Lima proyeksi telapak tangan itu menyapu ke arah jaring emas, melenyapkan semua turbulensi spasial di belakangnya.
Begitu ujung telapak tangan menyentuh jaring emas, jaring itu langsung bergetar hebat sambil memancarkan cahaya keemasan yang terang.
Namun, cahaya keemasan itu tak mampu menandingi energi jahat dahsyat yang dilepaskan oleh proyeksi telapak tangan, dan cahaya itu dengan cepat terkikis.
Lampu Ilahi Eon bergetar saat lautan api emas menyembur keluar darinya sebelum menyapu ke arah lima proyeksi telapak tangan, tetapi sudah terlambat, dan proyeksi telapak tangan mampu mengalahkan jaring emas sebelum api emas sempat mencapai mereka.
Suara robekan keras terdengar saat lima sayatan besar terbentuk di jaring emas, dan hubungannya dengan Lampu Ilahi Eon terputus sepenuhnya.
Seluruh jaring bergetar hebat sambil berkedip tak beraturan, lalu meledak menjadi bintik-bintik cahaya spiritual keemasan yang tak terhitung jumlahnya.
Pada saat yang sama, lapisan cahaya keemasan muncul di langit di luar Istana Eon, menyinari awan dengan kilauan keemasan, dan fluktuasi kekuatan hukum waktu yang dahsyat menyapu udara, sementara qi asal dunia juga bergejolak hebat.
Bintik-bintik cahaya lima warna yang tak terhitung jumlahnya muncul, membentang sejauh mata memandang, dan tampaknya memenuhi seluruh langit dan bumi, sementara gunung besar di bawahnya juga mulai bergetar hebat.
Namun, tak butuh waktu lama sebelum cahaya keemasan itu memudar, dan kekuatan hukum waktu yang awalnya tersebar luas di seluruh tingkat ketujuh Pagoda Eon juga lenyap dalam sekejap.
Hal yang sama berlaku untuk enam tingkat lainnya, dan dari luar Pagoda Eon, orang dapat melihat nyala api emas di puncak pagoda berkedip beberapa kali sebelum tiba-tiba padam.
Di dalam reruntuhan Istana Eon, Lampu Ilahi Eon bergetar hebat setelah hancurnya jaring emas, dan mulai terbang menuju turbulensi spasial di sekitarnya.
Tepat pada saat ini, salah satu Dewa Iblis Langit Gelap mengayunkan lengannya di udara, melepaskan seberkas cahaya hitam yang menyeret Lampu Ilahi Eon ke sisinya.
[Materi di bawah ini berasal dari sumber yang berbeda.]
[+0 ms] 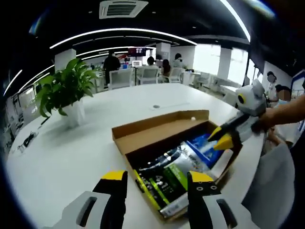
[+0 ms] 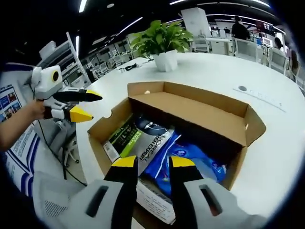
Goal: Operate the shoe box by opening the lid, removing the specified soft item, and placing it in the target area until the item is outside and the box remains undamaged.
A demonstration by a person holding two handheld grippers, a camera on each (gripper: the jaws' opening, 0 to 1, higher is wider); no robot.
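Hovering open-jawed, the left gripper (image 1: pixel 155 180) faces the open box (image 1: pixel 164 125) on the table (image 1: pixel 71 148); packets (image 1: pixel 178 167) lie inside. Right gripper (image 2: pixel 153 164), jaws apart, hangs above them; snagging cardboard could tear it.

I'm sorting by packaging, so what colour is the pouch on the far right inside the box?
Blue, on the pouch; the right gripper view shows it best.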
Sementara itu, keempat Dewa Iblis Langit Gelap lainnya mundur, dan celah spasial besar itu langsung tertutup, mengembalikan istana ke keadaan damai dan tenang.
Semua ini terjadi hanya dalam rentang beberapa detik, dan hanya itu yang dibutuhkan Dewa Iblis Langit Gelap untuk mendapatkan Lampu Ilahi Eon, yang memperlihatkan sepenuhnya kekuatan Tahap Penyelubungan Agung puncaknya.
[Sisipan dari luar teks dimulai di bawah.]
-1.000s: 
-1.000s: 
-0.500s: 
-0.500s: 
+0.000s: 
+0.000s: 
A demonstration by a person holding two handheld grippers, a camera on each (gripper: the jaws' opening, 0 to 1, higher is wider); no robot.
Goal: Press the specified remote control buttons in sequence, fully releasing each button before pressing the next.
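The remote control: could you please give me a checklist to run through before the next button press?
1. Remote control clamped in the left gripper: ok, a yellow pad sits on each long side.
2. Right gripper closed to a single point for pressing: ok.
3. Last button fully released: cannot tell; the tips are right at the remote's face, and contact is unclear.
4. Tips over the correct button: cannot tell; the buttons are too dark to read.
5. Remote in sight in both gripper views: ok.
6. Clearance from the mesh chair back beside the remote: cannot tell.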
Han Li dan yang lainnya takjub oleh kekuatannya yang luar biasa, sementara Lei Yuce dan para kultivator Sekte Pedang Mahakuasa merasa ngeri melihat bahwa dia telah merebut Lampu Ilahi Eon.
Kelima Dewa Iblis Langit Gelap menyatu kembali menjadi satu, lalu melemparkan Lampu Ilahi Eon ke arah Qi Mozi, yang menangkapnya dengan sedikit kegembiraan yang terpancar dari matanya, namun dengan cepat disembunyikan.